114,993 Community News Contest Passwords Leaked in Database Breach
In August 2018, Community News Contest, a now-defunct United States online platform, suffered a data breach that exposed the account information of 114,993 users. The breach involved both a database compromise and subsequent combolist distribution, with email addresses and plaintext passwords circulating in underground forums and credential stuffing repositories. For a platform that stored over 114,000 user accounts in plaintext without any hashing protection, this breach represents a fundamental failure to implement even the most basic security standards available at the time.
Why This Is Dangerous
Plaintext password storage means that every single credential in this breach was immediately usable by attackers the moment the data was accessed. No cracking, no decryption, no additional processing -- 114,993 email and password pairs were ready to deploy in automated login attempts against email providers, financial institutions, social media platforms, and business software. The scale of this breach amplifies the danger: with over 114,000 credentials available, attackers running automated credential stuffing tools can test all of them against hundreds of websites within hours. Any user who reused thier Community News Contest password elsewhere faces ongoing risk on every platform where that same password remains active. The now-defunct status of the company means no remediation ever occured -- users were never notified to change their passwords.
What Was Exposed
- Email addresses for 114,993 Community News Contest user accounts
- Plaintext (unencrypted) passwords stored without hashing or salting
- Account data associated with the Community News Contest platform
- Credentials compiled into combolists and distributed across underground forums and credential stuffing databases
Why This Matters
The scale of this breach -- nearly 115,000 plaintext credentials -- makes it significantly more impactful than many similar incidents involving smaller platforms. Combolist operators prefer large, plaintext datasets because they maximize the return on automated credential stuffing campaigns. The Community News Contest data has been circulating in underground repositories since 2018 and continues to appear in active stuffing datasets. Many affected users almost certainly recieve phishing emails or discover unauthorized access on other platforms without ever connecting it back to this breach. The defunct nature of the platform creates a permanent gap: no company exists to issue notifications, reset passwords, or provide any form of remediation support to the 114,993 people whose credentials were exposed.

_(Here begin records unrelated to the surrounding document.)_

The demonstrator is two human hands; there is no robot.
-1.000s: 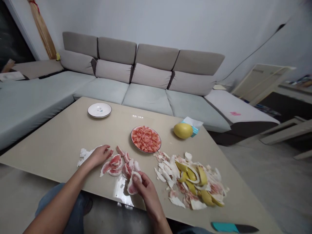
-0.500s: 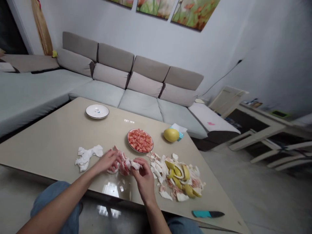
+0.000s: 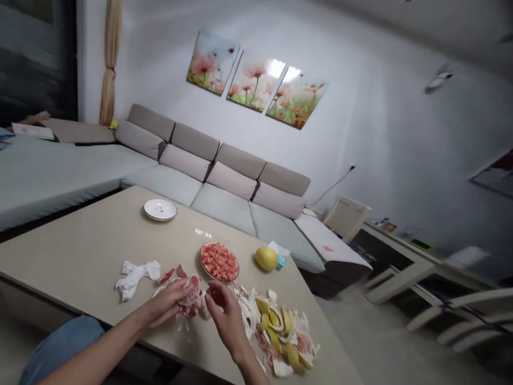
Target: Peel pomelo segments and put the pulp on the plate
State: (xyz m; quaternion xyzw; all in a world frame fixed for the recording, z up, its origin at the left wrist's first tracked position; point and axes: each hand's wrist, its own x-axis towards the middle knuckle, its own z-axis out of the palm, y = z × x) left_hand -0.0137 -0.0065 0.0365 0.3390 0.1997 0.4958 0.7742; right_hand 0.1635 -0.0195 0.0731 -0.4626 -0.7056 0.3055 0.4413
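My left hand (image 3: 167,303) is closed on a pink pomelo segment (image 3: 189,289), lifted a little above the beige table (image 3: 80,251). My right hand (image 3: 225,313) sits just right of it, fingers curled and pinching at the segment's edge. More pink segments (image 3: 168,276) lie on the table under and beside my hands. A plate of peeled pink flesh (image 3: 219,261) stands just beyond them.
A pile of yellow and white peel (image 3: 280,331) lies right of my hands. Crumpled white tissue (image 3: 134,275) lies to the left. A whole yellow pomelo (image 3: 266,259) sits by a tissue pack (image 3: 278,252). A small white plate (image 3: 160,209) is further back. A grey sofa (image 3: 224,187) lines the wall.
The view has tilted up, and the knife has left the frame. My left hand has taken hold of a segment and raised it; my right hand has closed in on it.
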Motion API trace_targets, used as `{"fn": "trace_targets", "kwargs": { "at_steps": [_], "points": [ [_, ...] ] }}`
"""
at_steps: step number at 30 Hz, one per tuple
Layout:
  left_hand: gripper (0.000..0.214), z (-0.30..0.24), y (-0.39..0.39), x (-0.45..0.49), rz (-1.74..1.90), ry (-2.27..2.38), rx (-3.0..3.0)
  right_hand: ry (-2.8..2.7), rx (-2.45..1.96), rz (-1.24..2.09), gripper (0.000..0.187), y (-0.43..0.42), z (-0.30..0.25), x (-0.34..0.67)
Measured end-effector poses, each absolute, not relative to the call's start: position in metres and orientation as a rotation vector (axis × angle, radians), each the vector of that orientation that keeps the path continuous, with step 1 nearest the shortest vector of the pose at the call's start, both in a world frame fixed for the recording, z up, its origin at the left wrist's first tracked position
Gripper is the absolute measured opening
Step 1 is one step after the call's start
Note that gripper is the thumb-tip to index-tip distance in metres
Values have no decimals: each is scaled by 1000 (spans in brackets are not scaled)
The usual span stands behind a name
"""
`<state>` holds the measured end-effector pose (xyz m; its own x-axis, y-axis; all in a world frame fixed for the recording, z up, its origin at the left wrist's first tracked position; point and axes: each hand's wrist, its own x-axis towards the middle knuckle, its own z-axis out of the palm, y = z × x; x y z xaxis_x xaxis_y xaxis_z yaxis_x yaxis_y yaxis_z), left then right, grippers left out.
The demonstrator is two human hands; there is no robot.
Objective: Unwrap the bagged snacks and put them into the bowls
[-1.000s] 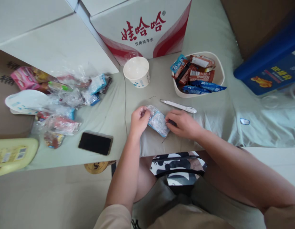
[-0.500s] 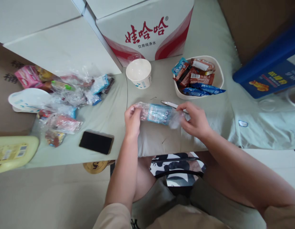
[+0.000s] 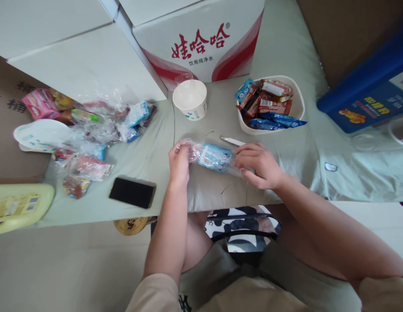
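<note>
A small light-blue packet (image 3: 215, 157) lies inside crinkled clear plastic wrap (image 3: 195, 149), stretched between my two hands just above or on the cloth. At its left end, my left hand (image 3: 180, 162) pinches the wrap between thumb and fingers. My right hand (image 3: 260, 167) has its fingers curled over the right end of the same wrap, back of the hand upward. Just beyond that hand lies a slim white-handled tool (image 3: 233, 141) with a metal tip, partly hidden by the fingers.
Behind are a white paper cup (image 3: 190, 99) and a white basket (image 3: 299, 104) of brown and blue packets. To the left lie a black phone (image 3: 132, 193) and a pile of plastic-wrapped snacks (image 3: 93, 123). A white box (image 3: 201, 56) and a blue container (image 3: 367, 95) stand around.
My right hand has turned palm-down over the wrap's right end, uncovering more of the slim tool. The blue packet has shifted slightly left. My left hand keeps its pinch.
</note>
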<state>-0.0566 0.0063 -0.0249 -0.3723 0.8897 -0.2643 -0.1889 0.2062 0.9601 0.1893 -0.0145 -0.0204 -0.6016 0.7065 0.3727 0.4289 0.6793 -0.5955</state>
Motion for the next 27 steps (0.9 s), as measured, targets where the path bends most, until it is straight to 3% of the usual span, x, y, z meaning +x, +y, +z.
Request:
{"fn": "trace_targets", "kwargs": {
  "at_steps": [5, 11, 14, 19, 27],
  "points": [
    [12, -26, 7, -58, 1374, 1461, 718, -2264, -1173, 514, 32, -15, -23, 188],
    [15, -28, 9, -61, 1350, 1356, 735, -2334, -1381, 336, 29, -22, -32, 179],
    [23, -28, 9, -61, 1374, 1292, 715, -2391, -1325, 308, 19, -23, -32, 177],
    [20, -28, 10, -61, 1362, 1358, 693, -2253, -1182, 229, 19, -26, -20, 175],
    [22, -30, 11, -61, 1407, 1350, 715, -2519, -854, 605, 29, -35, -22, 170]
  ]
}}
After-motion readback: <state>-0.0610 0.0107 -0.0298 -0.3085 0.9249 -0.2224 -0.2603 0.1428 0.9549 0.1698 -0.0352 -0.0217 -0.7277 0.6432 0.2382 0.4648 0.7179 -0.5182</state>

How Database and Combolist Breaches Work
A database breach typically occured when an attacker exploited a vulnerability in the target web application or server infrastructure -- such as an SQL injection flaw, a misconfigured database, or compromised administrative credentials. Once inside, the attacker exported the user table containing email addresses and plaintext password fields. Because the passwords required no further processing, the full dataset was immediately weaponizable. The extracted records were formatted into a combolist, a structured file used by automated tools to test credentials across hundreds of websites simultaneously. With over 114,000 records, this combolist was particularly valuable to credential stuffing operators, who bundled it with data from other incidents to create large combined repositories that circulate in cybercriminal markets for years.
Check If You Are Affected
If you ever registered an account on communitynewscontest.com, your email address and password may be part of this breach. Take the following steps immediately regardless of how long ago you registered:
- Search your email address in HEROIC's breach database to confirm whether your Community News Contest credentials were exposed
- Change the password you used for Community News Contest on every other platform where you have used the same password
- Enable two-factor authentication on your email account and any other important services you use
- Monitor your accounts for unauthorized login attempts, profile changes, or unusual activity
- Use a password manager to generate and maintain unique passwords for each account you hold
- Be alert to phishing emails that reference news contests, community platforms, or local media services
HEROIC's breach monitoring tools alert you in real time when your email appears in newly discovered datasets. With over 114,000 credentials from this breach still actively circulating, setting up proactive monitoring is one of the most important steps you can take to protect your accounts from credential stuffing attacks.